Installing Elasticsearch v5.6.0

  • curl -L -O https://artifacts.elastic.co/downloads/elasticsearch/elasticsearch-5.6.0.tar.gz
  • tar -xvf elasticsearch-5.6.0.tar.gz
  • cd elasticsearch-5.6.0/bin
  • ./elasticsearch

Installing Kibana v5.6.0

  • curl -L -O https://artifacts.elastic.co/downloads/kibana/kibana-5.6.0-darwin-x86_64.tar.gz
  • tar -xvf kibana-5.6.0-darwin-x86_64.tar.gz
  • cd kibana-5.6.0-darwin-x86_64/bin
  • ./kibana

Start ES

Start Kibana

ES configurations

  • elasticsearch.yml
  • jvm.options

Console

  • Kibana -> Dev Tools -> Console (called Sense previously)
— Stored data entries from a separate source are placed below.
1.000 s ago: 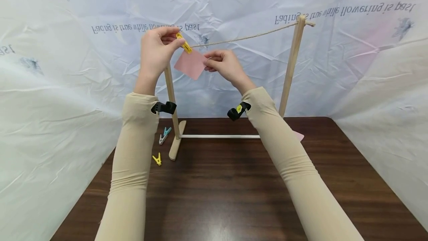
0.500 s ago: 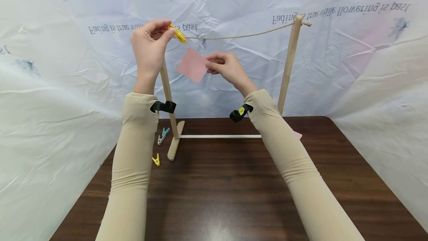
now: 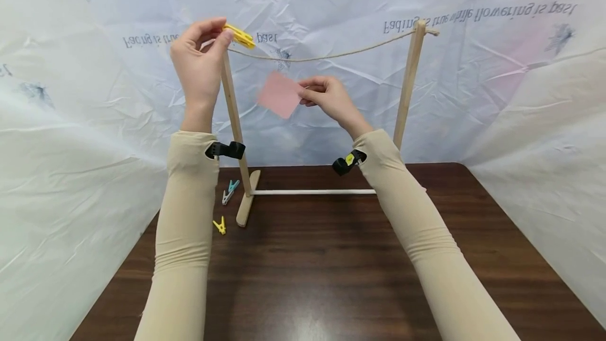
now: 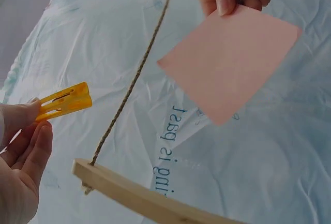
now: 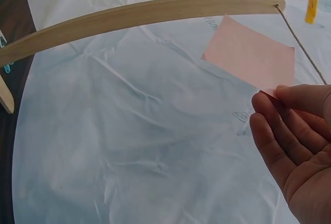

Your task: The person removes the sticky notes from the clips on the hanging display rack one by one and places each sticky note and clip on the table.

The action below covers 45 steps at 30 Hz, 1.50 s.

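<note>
My left hand pinches a yellow clothespin between thumb and fingers, near the left end of the rope. In the left wrist view the clothespin stands apart from the rope. A square of pink paper is pinched at one corner by my right hand. The paper hangs below the rope, and the right wrist view shows the sheet gripped between thumb and fingertips. The rope sags between two wooden posts.
The left post and right post rise from a brown table, with a white rod low between them. A yellow clothespin, a blue one and a white one lie by the left foot.
My left hand has drawn the clothespin up and left, away from the paper and rope. The paper, in my right hand, has shifted slightly right. The rope sags lower in its middle.
</note>
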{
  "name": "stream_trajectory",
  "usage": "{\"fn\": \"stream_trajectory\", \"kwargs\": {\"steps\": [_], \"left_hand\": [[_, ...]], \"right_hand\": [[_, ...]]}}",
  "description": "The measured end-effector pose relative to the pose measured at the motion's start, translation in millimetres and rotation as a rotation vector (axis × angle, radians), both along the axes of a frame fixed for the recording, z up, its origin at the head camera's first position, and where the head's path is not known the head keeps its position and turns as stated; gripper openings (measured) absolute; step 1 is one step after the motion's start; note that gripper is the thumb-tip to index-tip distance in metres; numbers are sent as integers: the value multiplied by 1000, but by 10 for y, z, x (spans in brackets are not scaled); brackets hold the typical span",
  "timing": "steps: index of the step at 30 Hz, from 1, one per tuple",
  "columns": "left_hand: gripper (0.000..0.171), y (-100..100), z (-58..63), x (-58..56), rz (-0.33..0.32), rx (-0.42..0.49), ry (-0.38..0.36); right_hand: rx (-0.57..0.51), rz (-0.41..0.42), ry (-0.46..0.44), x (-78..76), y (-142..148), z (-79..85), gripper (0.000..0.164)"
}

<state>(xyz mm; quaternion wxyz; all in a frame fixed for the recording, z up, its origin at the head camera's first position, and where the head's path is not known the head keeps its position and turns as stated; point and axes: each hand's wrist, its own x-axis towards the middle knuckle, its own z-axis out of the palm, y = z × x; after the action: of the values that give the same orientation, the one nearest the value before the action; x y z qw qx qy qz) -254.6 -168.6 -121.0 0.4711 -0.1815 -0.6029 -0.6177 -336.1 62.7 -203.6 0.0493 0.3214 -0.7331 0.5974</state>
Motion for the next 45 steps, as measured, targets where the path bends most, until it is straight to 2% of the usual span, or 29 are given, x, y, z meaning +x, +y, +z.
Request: {"fn": "stream_trajectory", "kwargs": {"steps": [5, 10, 13, 18, 23, 25, 27, 31, 34, 36, 39, 45], "left_hand": [[15, -202, -39, 69, -24, 43, -17], [19, -603, -167, 140, -24, 86, -63], [23, -832, -258, 231, -35, 131, -87], [30, -1122, -424, 382, -57, 196, -133], [34, -1344, -611, 510, -14, 170, -197], [33, -1417, -699, 550, 17, 152, -226], [33, -1483, -798, 579, 66, 116, -280], [34, -1585, -1043, 600, 272, -60, -428], [38, -1640, -1252, 590, 410, -193, -540], [41, -1686, -1400, 574, 450, -249, -600], [47, -1771, -1653, 544, 488, -338, -681], [51, -1912, -2180, 482, 474, -537, -824]], "right_hand": [[-7, -26, 17, 34, 198, -53, 30], [-41, -66, 42, 113, 530, -156, 30], [-72, -119, 27, 156, 761, -237, 32], [-178, -164, 12, 210, 1154, -408, 28], [-320, -164, -6, 314, 1540, -587, 15], [-365, -192, -4, 358, 1697, -669, 13], [-412, -218, -8, 396, 1865, -755, 12], [-519, -246, -50, 467, 2199, -924, 12], [-548, -298, -91, 517, 2430, -1066, 10], [-543, -350, -132, 549, 2572, -1190, 8], [-471, -454, -208, 606, 2781, -1413, 6], [-212, -622, -304, 654, 3133, -1895, 6]]}}
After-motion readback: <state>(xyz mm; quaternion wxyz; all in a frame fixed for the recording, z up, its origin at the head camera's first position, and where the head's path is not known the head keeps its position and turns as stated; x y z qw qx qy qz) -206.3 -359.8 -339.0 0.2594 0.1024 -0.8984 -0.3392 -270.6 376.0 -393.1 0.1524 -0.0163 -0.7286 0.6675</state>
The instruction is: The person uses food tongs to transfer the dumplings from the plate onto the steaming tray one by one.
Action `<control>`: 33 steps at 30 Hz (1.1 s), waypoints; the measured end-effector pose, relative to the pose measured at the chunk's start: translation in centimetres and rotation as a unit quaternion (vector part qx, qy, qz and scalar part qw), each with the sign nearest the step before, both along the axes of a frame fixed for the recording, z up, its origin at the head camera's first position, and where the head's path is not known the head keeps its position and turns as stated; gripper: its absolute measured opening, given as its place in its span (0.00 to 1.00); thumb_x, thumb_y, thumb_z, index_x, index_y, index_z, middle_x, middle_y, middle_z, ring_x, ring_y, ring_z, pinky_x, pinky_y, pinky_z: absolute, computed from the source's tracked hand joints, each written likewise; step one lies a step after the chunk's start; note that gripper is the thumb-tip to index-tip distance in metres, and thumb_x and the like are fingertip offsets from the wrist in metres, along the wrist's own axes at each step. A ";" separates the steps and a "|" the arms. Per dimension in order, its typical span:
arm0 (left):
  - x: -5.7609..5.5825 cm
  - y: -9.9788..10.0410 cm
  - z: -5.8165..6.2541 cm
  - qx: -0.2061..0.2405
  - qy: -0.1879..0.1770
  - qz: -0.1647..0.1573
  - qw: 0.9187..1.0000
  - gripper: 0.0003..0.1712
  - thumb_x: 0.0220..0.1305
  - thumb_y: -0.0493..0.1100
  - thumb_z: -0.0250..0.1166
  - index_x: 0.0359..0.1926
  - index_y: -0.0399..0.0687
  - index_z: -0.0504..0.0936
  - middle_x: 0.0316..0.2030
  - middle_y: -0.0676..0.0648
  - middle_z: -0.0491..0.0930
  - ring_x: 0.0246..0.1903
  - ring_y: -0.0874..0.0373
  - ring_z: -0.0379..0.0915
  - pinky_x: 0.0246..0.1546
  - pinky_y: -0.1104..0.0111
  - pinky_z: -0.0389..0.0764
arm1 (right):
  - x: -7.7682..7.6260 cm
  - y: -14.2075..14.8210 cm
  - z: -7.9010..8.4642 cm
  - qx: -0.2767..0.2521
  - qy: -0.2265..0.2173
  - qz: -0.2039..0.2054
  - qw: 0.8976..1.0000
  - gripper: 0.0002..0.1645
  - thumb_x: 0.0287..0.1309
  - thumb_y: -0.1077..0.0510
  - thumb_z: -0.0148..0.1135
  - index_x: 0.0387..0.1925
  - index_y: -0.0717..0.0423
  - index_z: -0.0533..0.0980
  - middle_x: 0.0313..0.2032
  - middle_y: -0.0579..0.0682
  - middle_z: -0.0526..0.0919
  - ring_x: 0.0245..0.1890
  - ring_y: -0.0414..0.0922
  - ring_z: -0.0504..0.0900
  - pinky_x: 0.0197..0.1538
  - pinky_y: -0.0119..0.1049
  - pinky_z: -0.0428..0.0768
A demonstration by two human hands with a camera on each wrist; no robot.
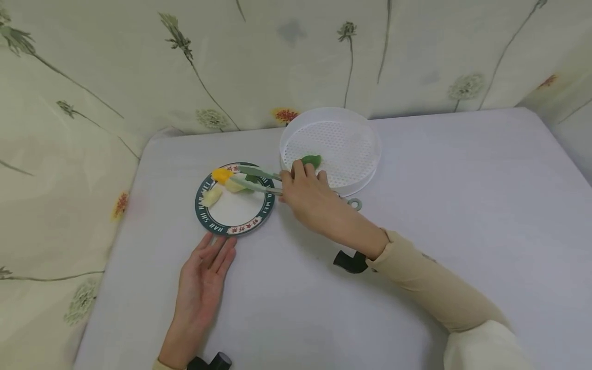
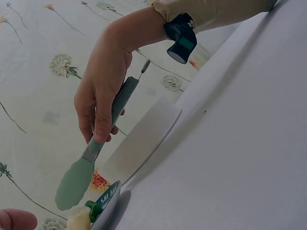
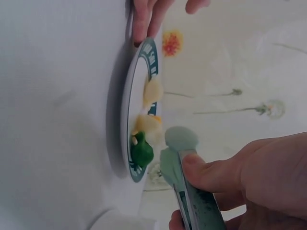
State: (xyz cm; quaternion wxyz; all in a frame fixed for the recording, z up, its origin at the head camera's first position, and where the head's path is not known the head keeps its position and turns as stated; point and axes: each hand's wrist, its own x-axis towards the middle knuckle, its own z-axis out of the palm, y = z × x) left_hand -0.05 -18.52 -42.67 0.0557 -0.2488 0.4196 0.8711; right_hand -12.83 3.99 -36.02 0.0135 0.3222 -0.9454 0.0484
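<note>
My right hand (image 1: 314, 203) grips green-tipped tongs (image 1: 252, 170), whose spread arms reach over a plate (image 1: 210, 224) with a dark green patterned rim. On the plate lie two pale dumpling-shaped pieces (image 1: 211, 197), a yellow-orange one (image 1: 222, 176) and a green one (image 3: 142, 151). The yellow-orange piece is near the tong tips; I cannot tell whether they touch it. My left hand (image 1: 202, 282), palm up with fingers extended, is at the plate's near edge. Another green piece (image 1: 312, 161) sits in the white round steamer basket (image 1: 347, 149), partly behind my right hand.
A white cloth (image 1: 416, 174) covers the table. The perforated basket stands near the back edge, right of the plate. Behind hangs a flower-patterned curtain (image 1: 259, 67). Black devices (image 1: 350, 262) are strapped at both wrists.
</note>
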 end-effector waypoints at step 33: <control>-0.1 -0.1 0.1 -0.005 -0.003 -0.005 1.000 0.36 0.78 0.42 0.44 0.81 0.54 0.43 0.77 0.44 0.56 0.73 0.55 0.64 0.75 0.68 0.70 | 0.7 -2.0 -0.9 0.070 0.026 0.037 0.997 0.14 0.70 0.63 0.57 0.53 0.64 0.74 0.42 0.58 0.72 0.38 0.52 0.68 0.36 0.42 0.74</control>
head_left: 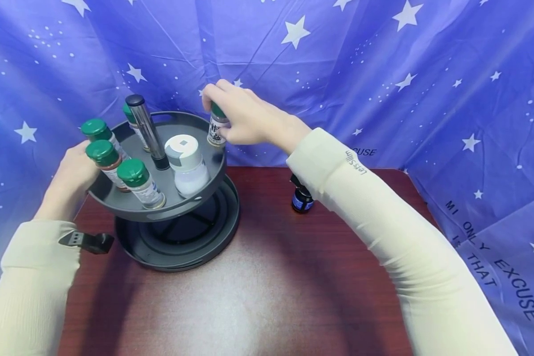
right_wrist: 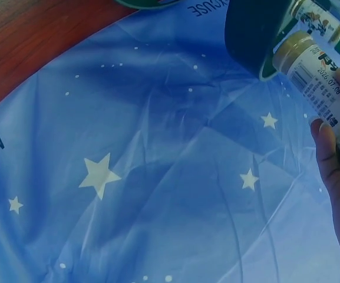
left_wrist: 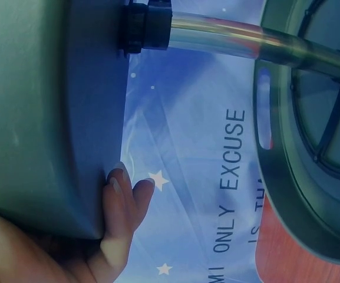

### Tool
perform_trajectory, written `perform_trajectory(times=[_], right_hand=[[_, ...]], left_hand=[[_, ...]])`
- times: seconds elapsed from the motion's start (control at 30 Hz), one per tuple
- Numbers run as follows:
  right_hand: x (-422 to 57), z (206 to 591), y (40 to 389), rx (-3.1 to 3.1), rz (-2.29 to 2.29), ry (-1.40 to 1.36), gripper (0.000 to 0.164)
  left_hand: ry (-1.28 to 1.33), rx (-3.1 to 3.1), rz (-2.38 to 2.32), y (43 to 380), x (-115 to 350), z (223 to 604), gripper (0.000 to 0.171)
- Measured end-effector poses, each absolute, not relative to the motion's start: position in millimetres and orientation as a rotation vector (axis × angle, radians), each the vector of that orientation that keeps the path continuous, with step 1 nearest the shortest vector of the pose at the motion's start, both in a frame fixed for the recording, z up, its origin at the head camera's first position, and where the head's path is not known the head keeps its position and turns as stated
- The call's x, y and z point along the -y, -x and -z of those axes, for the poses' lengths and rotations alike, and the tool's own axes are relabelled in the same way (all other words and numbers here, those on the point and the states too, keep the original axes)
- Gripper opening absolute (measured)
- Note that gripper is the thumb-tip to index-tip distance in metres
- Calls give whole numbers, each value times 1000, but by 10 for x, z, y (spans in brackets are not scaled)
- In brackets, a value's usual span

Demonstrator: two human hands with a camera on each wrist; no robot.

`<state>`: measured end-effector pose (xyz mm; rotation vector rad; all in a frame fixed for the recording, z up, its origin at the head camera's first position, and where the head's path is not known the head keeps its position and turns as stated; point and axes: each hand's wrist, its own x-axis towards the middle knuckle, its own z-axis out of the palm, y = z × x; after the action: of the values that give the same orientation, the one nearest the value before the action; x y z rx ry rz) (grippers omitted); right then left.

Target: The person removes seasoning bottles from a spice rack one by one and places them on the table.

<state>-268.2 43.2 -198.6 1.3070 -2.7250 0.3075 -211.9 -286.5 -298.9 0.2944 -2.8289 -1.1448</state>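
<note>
My right hand point(head_left: 251, 118) grips a green-capped spice jar point(head_left: 215, 131) at the back right rim of the upper tray. In the right wrist view, fingers pinch this labelled jar point(right_wrist: 320, 79) by its side. My left hand point(head_left: 68, 173) holds the left edge of the two-tier rack's upper tray point(head_left: 178, 207); the left wrist view shows its fingers point(left_wrist: 116, 206) curled beneath. Several green-capped spice jars point(head_left: 144, 185) stand on that tray, along with a white-lidded clear jar point(head_left: 190, 173) right of the metal centre post point(head_left: 148, 131). The upper tray is tilted.
Below, the rack's lower tray point(head_left: 222, 232) rests on the reddish-brown table point(head_left: 249, 296). A small dark jar with a blue label point(head_left: 301, 201) stands on the table, partly behind my right sleeve. A blue star-patterned curtain point(head_left: 267, 49) hangs behind and at the sides.
</note>
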Motion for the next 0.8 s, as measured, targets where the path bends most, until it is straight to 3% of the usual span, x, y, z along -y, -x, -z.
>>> perform_trajectory(times=[0.37,0.8], right_hand=[[-676,1900,2738,2752,-363,-1222,34],[-871,1866,2815,2822,-326,-1145,33]], left_hand=[[-326,2783,1230,2105,2839,2976,68],[-351,2780,1223,2102,2849,3056,30]])
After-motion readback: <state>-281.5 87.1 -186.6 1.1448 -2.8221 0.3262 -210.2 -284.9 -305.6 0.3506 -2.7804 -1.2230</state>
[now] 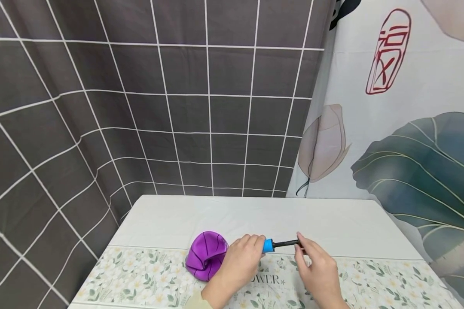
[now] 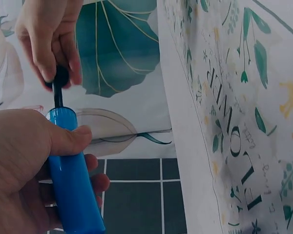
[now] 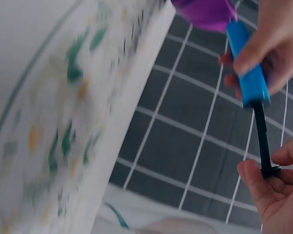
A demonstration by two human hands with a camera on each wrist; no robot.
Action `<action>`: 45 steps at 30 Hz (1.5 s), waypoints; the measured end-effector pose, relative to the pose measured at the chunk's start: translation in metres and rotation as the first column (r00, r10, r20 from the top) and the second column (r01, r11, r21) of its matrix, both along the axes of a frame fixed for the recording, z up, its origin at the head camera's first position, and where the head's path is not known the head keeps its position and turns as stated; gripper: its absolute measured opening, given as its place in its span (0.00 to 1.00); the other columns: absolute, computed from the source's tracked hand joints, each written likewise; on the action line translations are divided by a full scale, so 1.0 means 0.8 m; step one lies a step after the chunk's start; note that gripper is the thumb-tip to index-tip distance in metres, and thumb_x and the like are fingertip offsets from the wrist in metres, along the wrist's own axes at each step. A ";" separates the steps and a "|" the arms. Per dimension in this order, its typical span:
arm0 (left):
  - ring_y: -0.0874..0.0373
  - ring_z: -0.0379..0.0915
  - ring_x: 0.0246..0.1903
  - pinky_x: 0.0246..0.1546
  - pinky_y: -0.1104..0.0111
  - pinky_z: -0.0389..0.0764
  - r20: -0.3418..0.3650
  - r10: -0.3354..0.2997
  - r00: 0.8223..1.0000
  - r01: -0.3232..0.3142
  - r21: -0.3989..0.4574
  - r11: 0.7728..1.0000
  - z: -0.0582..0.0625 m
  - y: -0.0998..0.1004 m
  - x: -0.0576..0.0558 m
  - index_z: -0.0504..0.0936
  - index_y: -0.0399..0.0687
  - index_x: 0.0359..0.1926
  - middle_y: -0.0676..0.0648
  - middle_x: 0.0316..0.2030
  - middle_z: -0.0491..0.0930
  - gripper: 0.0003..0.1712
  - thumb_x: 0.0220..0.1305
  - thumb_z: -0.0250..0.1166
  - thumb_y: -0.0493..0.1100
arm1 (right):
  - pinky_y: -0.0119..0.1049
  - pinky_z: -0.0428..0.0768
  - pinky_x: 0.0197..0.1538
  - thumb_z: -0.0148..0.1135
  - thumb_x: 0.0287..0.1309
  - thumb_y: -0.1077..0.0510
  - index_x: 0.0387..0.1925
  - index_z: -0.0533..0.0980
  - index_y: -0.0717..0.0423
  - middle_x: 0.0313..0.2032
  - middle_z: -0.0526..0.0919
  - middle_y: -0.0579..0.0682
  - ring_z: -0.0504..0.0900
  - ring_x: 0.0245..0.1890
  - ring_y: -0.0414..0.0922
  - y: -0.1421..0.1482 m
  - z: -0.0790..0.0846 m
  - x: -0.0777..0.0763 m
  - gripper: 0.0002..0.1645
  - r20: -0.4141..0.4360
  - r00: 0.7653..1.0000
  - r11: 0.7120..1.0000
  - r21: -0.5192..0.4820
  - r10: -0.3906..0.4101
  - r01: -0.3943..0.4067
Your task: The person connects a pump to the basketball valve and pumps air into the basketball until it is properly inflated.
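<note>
A blue hand pump (image 2: pixel 74 180) with a black plunger rod (image 3: pixel 261 139) is held between my two hands above the table. My left hand (image 1: pixel 242 259) wraps its fingers and thumb around the blue barrel. At the rod's outer end, my right hand (image 1: pixel 318 267) pinches the black handle (image 3: pixel 270 171), and a length of rod shows outside the barrel. A purple ball (image 1: pixel 206 256) with dark lines, dented and partly deflated, sits left of my left hand. In the right wrist view the pump's far tip meets the purple ball; whether it is inserted I cannot tell.
Beneath my hands lies a white table (image 1: pixel 255 214) with a flower-printed cloth band (image 1: pixel 139 274) across it. A dark grey gridded curtain (image 1: pixel 185 111) hangs behind and to the left. At the right hangs a white curtain (image 1: pixel 355 73) printed with leaves.
</note>
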State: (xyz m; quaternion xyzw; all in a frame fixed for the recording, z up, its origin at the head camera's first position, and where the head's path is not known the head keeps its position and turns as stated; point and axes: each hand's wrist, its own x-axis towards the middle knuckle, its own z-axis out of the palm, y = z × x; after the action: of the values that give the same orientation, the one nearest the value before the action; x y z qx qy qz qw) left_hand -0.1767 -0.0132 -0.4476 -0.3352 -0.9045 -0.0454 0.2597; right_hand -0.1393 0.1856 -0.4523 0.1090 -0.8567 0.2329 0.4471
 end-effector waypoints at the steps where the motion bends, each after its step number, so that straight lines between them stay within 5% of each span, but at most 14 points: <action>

Explore Elasticsearch Cluster

  • GET /
  • GET /_cat/health?v
  • GET /_cat/nodes?v
  • GET /_cat/indices?v

Create an index

PUT library
{
  "settings": {
    "index.number_of_shards": 1,
    "index.number_of_replicas": 0
  }
}

Create a Document

PUT /library/books/1
{
  "title": "The quick brown fox",
  "price": 5,
  "colors": ["red", "green", "blue"]
}

Document meta fields

  • _index
  • _type
  • _id
  • _score
  • _source

Create documents in Bulk

  • index is the operation here, along with that we specify the document _id.
POST library/books/_bulk
{ "index": { "_id": 2 } }
{ "title": "The quick brown fox jumps over the lazy dog", "price": 15, "colors": ["blue", "yellow"] }
{ "index": { "_id": 3 } }
{ "title": "The quick brown fox jumps over the lazy dog", "price": 8, "colors": ["red", "blue"] }
{ "index": { "_id": 4 } }
{ "title": "Brown fox brown dog", "price": 2, "colors": ["black", "yellow", "red", "blue"] }
{ "index": { "_id": 5 } }
{ "title": "Lazy dog", "price": 9, "colors": ["red", "blue", "green"] }

Get a Document

GET /library/books/1

Update a Document

  • By re-indexing them (requires all attributes to be specified)
POST /library/books/1
{
  "title": "The quick fantastic fox",
  "price": 5,
  "colors": ["red", "green", "blue"]
}
  • Or by using the update API (you can specify the attribute(s) to be updated)
POST /library/books/1/_update
{
  "doc": {
    "title": "The quick brown fox"
  }
}

Delete a Document

DELETE /library/books/1

Basic Search (Find all documents)

  • This does not do any scoring so all docs have the same score.
  • Get all documents in the books type.
GET library/books/_search

Find all documents having "fox" in their title

  • Get documents having fox in their title field.
GET library/books/_search
{
  "query": {
    "match": {
      "title": "fox"
    }
  }
}

Relevance

  • The relevance score of each document is represented by a positive floating-point number called the _score.
  • The higher the _score, the more relevant the document.
  • A query clause generates a _score for each document.
  • The scoring algorithm used in Elasticsearch is known as TF/IDF (term frequency/inverse document frequency)

Term frequency

  • How often does the term appear in the field?
  • The more often, the more relevant.
  • A field containing five mentions of the same term is more likely to be relevant than a field containing just one mention.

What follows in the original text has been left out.